((
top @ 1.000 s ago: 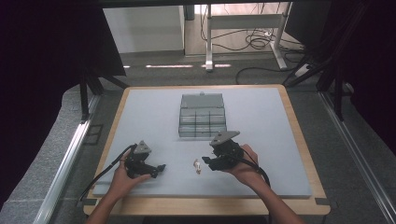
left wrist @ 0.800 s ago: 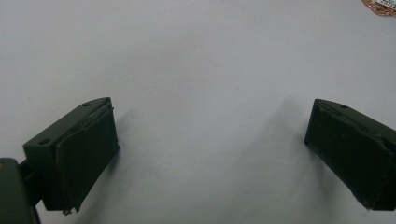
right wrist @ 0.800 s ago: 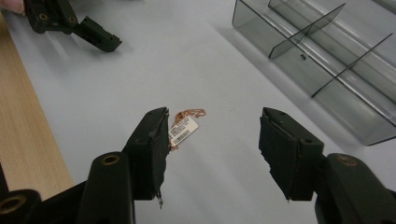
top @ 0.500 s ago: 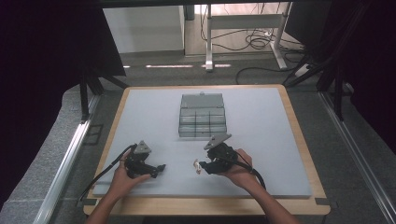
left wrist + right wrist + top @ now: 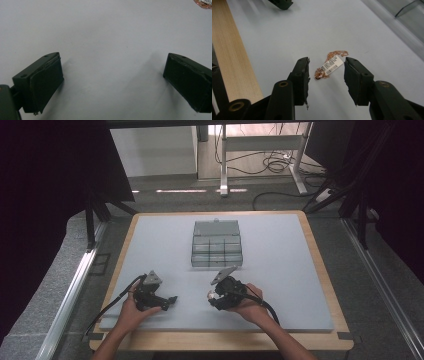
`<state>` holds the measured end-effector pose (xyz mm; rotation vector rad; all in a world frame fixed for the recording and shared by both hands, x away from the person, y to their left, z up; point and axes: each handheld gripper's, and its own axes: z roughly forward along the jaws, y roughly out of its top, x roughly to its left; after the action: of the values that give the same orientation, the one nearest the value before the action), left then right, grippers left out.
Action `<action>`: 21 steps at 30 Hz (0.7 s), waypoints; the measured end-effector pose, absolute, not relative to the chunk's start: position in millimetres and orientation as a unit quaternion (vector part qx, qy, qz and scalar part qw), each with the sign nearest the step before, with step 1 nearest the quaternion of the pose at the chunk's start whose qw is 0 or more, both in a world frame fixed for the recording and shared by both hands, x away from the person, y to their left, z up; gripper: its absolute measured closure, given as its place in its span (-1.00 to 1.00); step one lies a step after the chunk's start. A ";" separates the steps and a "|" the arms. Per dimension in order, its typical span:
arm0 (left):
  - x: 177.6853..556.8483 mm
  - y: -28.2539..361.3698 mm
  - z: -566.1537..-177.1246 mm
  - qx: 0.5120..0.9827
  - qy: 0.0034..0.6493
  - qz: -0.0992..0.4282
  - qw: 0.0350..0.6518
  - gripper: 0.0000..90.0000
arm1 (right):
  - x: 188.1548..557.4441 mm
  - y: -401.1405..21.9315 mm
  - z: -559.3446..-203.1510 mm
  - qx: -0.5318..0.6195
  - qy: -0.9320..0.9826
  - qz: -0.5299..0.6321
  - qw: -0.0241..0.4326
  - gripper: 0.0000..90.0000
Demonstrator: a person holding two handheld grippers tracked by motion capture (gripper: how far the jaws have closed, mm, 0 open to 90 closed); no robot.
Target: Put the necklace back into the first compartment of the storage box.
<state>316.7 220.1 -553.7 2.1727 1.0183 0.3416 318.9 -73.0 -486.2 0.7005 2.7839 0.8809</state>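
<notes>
A rose-gold necklace (image 5: 321, 73) with a white barcode tag (image 5: 332, 64) lies on the grey mat. My right gripper (image 5: 327, 63) is open, its two jaws standing on either side of the necklace without touching it. From above, the right gripper (image 5: 212, 296) points left, low over the mat near the front. My left gripper (image 5: 173, 299) rests open on the mat, a hand's width left of the right one. In the left gripper view the open left gripper (image 5: 113, 58) holds nothing, and a bit of the necklace (image 5: 203, 3) peeks in at the top right corner.
A clear plastic compartment box (image 5: 216, 243) with its lid up stands at the middle of the mat (image 5: 280, 270), beyond both grippers. The wooden table rim (image 5: 234, 50) runs along the front. The box's edge (image 5: 409, 15) lies far right in the right gripper view.
My right gripper has slid left and toward the front, bringing its open jaws around the necklace. The left gripper has stayed put.
</notes>
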 end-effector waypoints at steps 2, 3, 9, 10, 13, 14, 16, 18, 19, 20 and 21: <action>316.7 220.2 -553.7 0.840 0.393 0.132 0.351 -0.95 | 318.7 -70.7 -487.7 0.229 0.927 0.290 0.065 0.23; 316.7 220.3 -553.7 0.840 0.393 0.132 0.351 -0.95 | 318.8 -69.7 -488.4 0.228 0.928 0.288 0.062 0.24; 316.7 220.3 -553.6 0.840 0.392 0.132 0.350 -0.95 | 319.6 -66.3 -492.6 0.223 0.933 0.278 0.054 0.28; 316.7 220.3 -553.6 0.840 0.393 0.132 0.350 -0.95 | 319.8 -66.1 -493.5 0.222 0.933 0.277 0.055 0.29; 316.7 220.2 -553.7 0.840 0.393 0.132 0.351 -0.95 | 321.3 -65.1 -495.5 0.222 0.935 0.272 0.053 0.31; 316.7 220.1 -553.8 0.839 0.393 0.132 0.352 -0.95 | 322.2 -64.6 -496.4 0.222 0.936 0.270 0.052 0.32; 316.7 220.2 -553.9 0.839 0.393 0.132 0.351 -0.95 | 324.0 -62.9 -498.3 0.221 0.937 0.267 0.050 0.34; 316.7 220.2 -553.8 0.839 0.393 0.132 0.351 -0.95 | 325.4 -60.7 -500.3 0.220 0.938 0.265 0.049 0.36; 316.7 220.2 -553.8 0.839 0.393 0.132 0.351 -0.95 | 325.9 -59.6 -501.2 0.219 0.938 0.263 0.048 0.37; 316.7 220.2 -553.9 0.839 0.393 0.132 0.351 -0.95 | 326.1 -58.6 -502.2 0.218 0.939 0.261 0.047 0.37; 316.7 220.2 -553.8 0.839 0.393 0.132 0.351 -0.95 | 326.1 -57.8 -503.0 0.217 0.940 0.259 0.048 0.38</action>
<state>316.7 220.2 -553.8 2.1730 1.0176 0.3425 326.1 -57.8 -503.0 0.6619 2.8663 0.7888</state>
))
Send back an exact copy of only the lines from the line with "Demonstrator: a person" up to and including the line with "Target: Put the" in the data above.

Demonstrator: a person holding two handheld grippers tracked by motion capture (gripper: how far the jaws have closed, mm, 0 open to 90 closed); no robot.
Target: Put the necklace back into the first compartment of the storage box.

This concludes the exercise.